CS 208 s21 — Caching: Associativity and Lookup
Table of Contents
1 Video
Here is a video lecture for the material outlined below. It covers CSPP sections 6.4.2 to 6.4.4 (p. 617–627). It contains sections on
- associativity (0:08)
- associativity example (6:21)
- placement policy (10:54)
- cache organization (14:01)
- cache parameters (21:20)
- direct-mapped lookup example (21:53)
- 2-way associative lookup example (28:36)
- fully associative lookup (31:30)
- lab 4 advice (33:46)
The Panopto viewer has table of contents entries for these sections.
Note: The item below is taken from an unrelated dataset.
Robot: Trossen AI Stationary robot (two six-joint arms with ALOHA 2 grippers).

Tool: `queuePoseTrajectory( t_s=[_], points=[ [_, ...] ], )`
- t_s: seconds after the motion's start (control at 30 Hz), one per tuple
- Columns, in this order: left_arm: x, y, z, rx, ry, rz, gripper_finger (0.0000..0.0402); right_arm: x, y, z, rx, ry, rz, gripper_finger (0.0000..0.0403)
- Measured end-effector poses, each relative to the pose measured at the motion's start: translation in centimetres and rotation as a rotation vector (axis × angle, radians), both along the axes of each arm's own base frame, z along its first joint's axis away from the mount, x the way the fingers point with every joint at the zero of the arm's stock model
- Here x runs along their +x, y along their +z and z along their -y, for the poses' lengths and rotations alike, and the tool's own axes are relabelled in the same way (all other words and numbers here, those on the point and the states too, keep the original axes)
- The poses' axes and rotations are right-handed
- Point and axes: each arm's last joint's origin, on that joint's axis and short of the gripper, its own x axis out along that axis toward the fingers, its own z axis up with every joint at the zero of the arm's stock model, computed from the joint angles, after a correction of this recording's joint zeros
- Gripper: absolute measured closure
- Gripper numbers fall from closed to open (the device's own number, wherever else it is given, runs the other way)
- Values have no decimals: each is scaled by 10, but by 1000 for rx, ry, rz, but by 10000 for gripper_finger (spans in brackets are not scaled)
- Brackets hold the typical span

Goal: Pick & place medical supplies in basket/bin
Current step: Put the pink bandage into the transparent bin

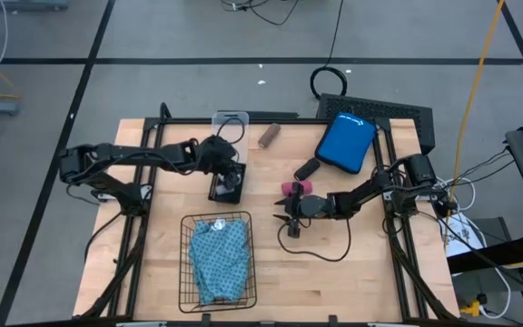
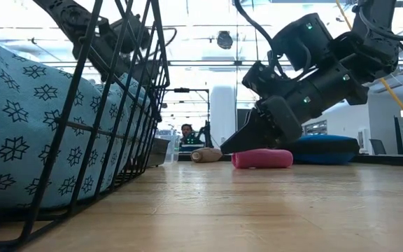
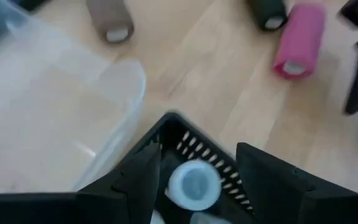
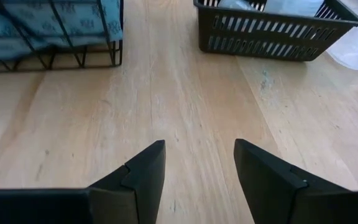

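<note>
My left gripper (image 3: 197,149) hangs open over the small black tray (image 3: 191,132), at the table's far left middle (image 1: 231,179). A white-capped vial (image 3: 193,183) sits in the tray below the gap between the fingers. The folded teal cloth (image 1: 221,259) lies in the wire basket (image 1: 189,272) at the near edge. The pink roll (image 1: 293,188), the black block (image 1: 307,169) and the brown roll (image 1: 269,136) lie on the table. My right gripper (image 4: 199,143) stands open over bare wood, just near of the pink roll (image 2: 261,159).
A clear plastic box (image 1: 230,125) stands behind the tray at the far edge. A blue pouch (image 1: 345,143) lies at the far right. A cable loops on the wood near my right gripper. Bare wood stretches between basket and right edge.
</note>
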Motion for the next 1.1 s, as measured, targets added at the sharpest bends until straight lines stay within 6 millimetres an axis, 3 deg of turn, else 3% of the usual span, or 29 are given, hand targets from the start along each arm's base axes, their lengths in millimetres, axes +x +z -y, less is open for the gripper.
queuePoseTrajectory(
  t_s=[0.23,0.4,0.5,0.6,0.73,0.87,1.1],
  points=[
    [0,40,0,55,-30,67,181,-9,20,1,-30,11,-47,222],
    [-13,66,7,142,-94,157,183,-22,50,6,-55,-20,-38,222],
    [-26,74,12,197,-129,222,181,-34,65,11,-89,-73,-69,222],
    [-41,69,16,235,-123,293,182,-47,75,14,-144,-124,-123,222],
    [-65,53,19,247,-86,357,182,-63,70,22,-229,-167,-245,222],
    [-80,47,22,229,-43,415,182,-68,62,36,-149,-193,-276,222],
    [-86,46,25,201,-23,451,181,-62,37,58,-67,-163,-292,210]
  ],
)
Link to the Panopto viewer: https://carleton.hosted.panopto.com/Panopto/Pages/Viewer.aspx?id=6d5638ed-6872-43b8-ae97-ac59010da9c2
2 Associativity
- each address maps to exactly one set
- each set can store a block in more than one way (in more than one line)
- capacity of a cache (\(C\)) is number of sets (\(S\)) times the number of lines per set (\(E\)) times the block size (\(B\), number of bytes stored in a line)
- \(C = S \times E \times B\)
2.1 Example
block size | capacity | address width |
---|---|---|
16 bytes | 8 blocks | 16 bits |
Where would data from address 0x1833
be placed?1
2.2 Placement
- where do we store a new block when we load it into the cache?
- any empty block in the correct set may be used to store block
- if there are no empty blocks, which one should we replace?
- no choice for direct-mapped caches (each set has only one block, so that block has to be replaced)
- caches typically use something close to least recently used (LRU)
3 Generic Cache Memory Organization
- a cache has an array of \(S = 2^s\) cache sets, each of which contain \(E\) blocks or cache lines
- each line consists of a valid bit to indicate whether the line contains meaningful information, \(t=m-s-b)\) tag bits to indentify a block within the cache line, and a data block of \(B=2^b\) bytes
- management bits (valid bit and tag) plus block data
- hence, the cache organization is parameterized by the tuple \((S, E, B)\) with a capacity (excluding tag and valid bits) of \(C = S\times E\times B\)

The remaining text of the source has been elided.